Collected data —

######

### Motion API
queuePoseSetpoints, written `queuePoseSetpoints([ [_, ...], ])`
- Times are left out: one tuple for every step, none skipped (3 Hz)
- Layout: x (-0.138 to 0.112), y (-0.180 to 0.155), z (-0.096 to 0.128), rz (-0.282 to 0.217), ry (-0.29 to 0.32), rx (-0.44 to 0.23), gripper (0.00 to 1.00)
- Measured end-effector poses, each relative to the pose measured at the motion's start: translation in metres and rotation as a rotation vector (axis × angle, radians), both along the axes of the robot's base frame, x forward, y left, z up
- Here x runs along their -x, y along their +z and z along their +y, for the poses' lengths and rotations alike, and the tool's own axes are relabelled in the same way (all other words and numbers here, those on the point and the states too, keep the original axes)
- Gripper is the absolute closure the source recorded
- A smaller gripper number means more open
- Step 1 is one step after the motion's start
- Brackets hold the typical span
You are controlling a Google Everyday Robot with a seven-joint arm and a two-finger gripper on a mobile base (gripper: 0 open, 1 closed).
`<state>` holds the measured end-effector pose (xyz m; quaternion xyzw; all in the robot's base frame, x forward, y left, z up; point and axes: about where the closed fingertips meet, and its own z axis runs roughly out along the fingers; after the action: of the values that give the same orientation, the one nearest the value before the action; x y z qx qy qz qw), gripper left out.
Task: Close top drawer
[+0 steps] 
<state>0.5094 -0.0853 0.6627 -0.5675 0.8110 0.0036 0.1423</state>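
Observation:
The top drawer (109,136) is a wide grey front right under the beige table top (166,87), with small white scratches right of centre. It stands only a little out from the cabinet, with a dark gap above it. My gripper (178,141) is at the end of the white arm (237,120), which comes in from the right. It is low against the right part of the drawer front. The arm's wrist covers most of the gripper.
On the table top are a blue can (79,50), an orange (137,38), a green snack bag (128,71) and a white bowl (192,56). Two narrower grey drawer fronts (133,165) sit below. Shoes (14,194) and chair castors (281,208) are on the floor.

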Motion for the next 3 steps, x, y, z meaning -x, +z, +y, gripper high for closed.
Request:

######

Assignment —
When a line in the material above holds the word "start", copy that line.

Solution to this task —
- Measured end-effector poses, each relative to the pose measured at the motion's start: translation in metres and rotation as a rotation vector (axis × angle, radians), both along the axes of the robot's base frame, x forward, y left, z up
- Step 1 is one step after the motion's start

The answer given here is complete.